The Eastern York School District is a midsized, suburban, public school district. It covers approximately 54 sqmi of east, central York County in the South Central region of Pennsylvania. The District overlooks the Susquehanna River and is made up of six municipalities which include East Prospect Borough, Hallam Borough, Hellam Township, Lower Windsor Township, Yorkana Borough, and Wrightsville Borough. According to 2000 federal census data, it served a resident population of 17,768. The US Census bureau reported that the population grew to 19,565 people in 2010.

Eastern York School District operates 5 schools: Eastern York High School (9–12), Eastern York Middle School (6–8), Canadochly Elementary School (K–5), Kreutz Creek Elementary School (K–5) and Wrightsville Elementary School (K–5).

==Extracurriculars==
Eastern York School District offers a wide variety of clubs, activities and an extensive sports program.

===Sports===
In February 2013, the Eastern York School Board approved (6–3) a plan to renovate the stadium field and track, including a poly-resin track and a synthetic turf field at an estimated cost of nearly $800,000. A school board member suggested that only "13 percent of the students will use the new field."

The District funds:

- Boys
- Baseball – AAA
- Basketball – AAA
- Cross Country – AAA
- Football – AAA
- Golf – AAA
- Soccer – AA
- Track and Field – AAA
- Volleyball – AA
- Wrestling – AAA

- Girls
- Basketball – AAA
- Cross Country – AAA
- Golf – AA
- Field Hockey – AA
- Soccer (Fall) – AA
- Softball – AAA
- Track and Field – AAA
- Volleyball – AA

- Middle School Sports

- Boys
- Basketball
- Cross Country
- Football
- Track and Field
- Wrestling

- Girls
- Basketball
- Cross Country
- Field Hockey
- Track and Field
- Volleyball

According to PIAA directory July 2012

==Intermediate Unit==

Lincoln Intermediate Unit (IU#12) region includes: Adams County, Franklin County and York County.
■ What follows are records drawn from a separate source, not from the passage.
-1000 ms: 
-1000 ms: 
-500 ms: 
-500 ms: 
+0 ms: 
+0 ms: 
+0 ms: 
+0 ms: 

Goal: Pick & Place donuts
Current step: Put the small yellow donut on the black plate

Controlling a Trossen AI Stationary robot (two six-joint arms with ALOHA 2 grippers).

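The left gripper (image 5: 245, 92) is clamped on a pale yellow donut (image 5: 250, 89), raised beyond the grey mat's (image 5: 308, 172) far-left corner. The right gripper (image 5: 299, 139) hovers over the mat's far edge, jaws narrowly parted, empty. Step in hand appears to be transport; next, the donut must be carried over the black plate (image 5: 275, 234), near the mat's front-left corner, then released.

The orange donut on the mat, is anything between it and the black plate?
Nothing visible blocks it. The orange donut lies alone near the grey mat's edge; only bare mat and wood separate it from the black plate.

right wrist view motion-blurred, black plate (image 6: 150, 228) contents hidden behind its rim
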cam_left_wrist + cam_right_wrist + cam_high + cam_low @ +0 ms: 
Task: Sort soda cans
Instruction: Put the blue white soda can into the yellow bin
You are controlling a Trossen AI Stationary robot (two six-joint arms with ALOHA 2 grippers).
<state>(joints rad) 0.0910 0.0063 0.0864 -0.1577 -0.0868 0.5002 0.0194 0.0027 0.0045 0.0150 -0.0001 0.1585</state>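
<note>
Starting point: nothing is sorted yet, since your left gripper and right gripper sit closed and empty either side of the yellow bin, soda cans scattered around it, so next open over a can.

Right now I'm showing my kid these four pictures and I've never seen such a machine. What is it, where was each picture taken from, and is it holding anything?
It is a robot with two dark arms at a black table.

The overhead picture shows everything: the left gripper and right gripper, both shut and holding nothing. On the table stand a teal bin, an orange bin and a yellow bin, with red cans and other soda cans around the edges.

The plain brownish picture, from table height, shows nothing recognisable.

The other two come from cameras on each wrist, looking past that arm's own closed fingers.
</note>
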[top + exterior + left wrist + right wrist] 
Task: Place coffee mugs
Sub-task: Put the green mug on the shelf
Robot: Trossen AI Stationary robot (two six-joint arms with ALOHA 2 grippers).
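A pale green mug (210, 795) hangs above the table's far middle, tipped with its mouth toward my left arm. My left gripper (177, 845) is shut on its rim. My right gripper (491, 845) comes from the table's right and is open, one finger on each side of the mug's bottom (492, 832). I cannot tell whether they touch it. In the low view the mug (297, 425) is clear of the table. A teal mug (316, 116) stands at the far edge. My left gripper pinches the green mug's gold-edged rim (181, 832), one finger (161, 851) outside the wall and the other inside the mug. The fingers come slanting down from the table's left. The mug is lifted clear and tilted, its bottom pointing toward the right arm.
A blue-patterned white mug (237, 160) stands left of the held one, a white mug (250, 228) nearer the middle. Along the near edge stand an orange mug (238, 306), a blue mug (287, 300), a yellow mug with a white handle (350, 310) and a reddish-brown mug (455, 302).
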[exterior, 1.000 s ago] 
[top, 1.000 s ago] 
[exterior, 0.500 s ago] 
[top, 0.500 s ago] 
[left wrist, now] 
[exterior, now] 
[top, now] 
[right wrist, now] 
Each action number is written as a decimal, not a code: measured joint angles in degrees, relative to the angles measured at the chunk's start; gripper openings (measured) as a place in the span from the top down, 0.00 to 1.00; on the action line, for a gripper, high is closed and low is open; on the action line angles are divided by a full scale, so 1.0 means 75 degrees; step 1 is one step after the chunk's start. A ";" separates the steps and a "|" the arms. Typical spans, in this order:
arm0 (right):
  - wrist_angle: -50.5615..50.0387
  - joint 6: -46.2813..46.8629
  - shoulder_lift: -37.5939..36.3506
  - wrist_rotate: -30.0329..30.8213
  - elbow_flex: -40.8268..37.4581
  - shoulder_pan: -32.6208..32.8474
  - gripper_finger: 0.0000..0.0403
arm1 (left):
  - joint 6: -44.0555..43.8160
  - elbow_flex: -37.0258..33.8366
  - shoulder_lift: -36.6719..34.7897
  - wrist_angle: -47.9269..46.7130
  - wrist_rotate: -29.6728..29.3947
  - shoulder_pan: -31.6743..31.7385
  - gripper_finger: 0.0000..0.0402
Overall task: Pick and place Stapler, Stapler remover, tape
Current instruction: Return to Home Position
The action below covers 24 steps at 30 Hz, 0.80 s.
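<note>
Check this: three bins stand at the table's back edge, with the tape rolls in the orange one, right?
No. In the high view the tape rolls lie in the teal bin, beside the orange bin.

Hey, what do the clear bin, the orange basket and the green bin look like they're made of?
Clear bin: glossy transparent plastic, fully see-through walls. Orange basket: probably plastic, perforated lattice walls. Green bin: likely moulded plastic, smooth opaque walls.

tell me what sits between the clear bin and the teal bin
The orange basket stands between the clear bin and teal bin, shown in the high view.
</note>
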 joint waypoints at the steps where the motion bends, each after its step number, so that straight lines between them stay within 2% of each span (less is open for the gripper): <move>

The agency provides Eastern York Schools, district home schooled students and area private schools many services, including: Special education services, combined purchasing, and instructional technology services. It runs Summer Academy which offers both art and academic strands designed to meet the individual needs of gifted, talented and high achieving students. Additional services include: Curriculum Mapping, Professional Development for school employees, Adult Education, Nonpublic School Services, Business Services, Migrant & ESL (English as a Second Language), Instructional Services, Special Education, Management Services, and Technology Services. It also provides a GED program to adults who want to earn a high school diploma and literacy programs. The Lincoln Intermediate Unit is governed by a 13-member board of directors, each a member of a local school board from the 25 school districts. Board members are elected by school directors of all 25 school districts for three-year terms that begin July 1. There are 29 intermediate units in Pennsylvania. They are funded by school districts, state and federal program specific funding and grants. IUs do not have the power to tax.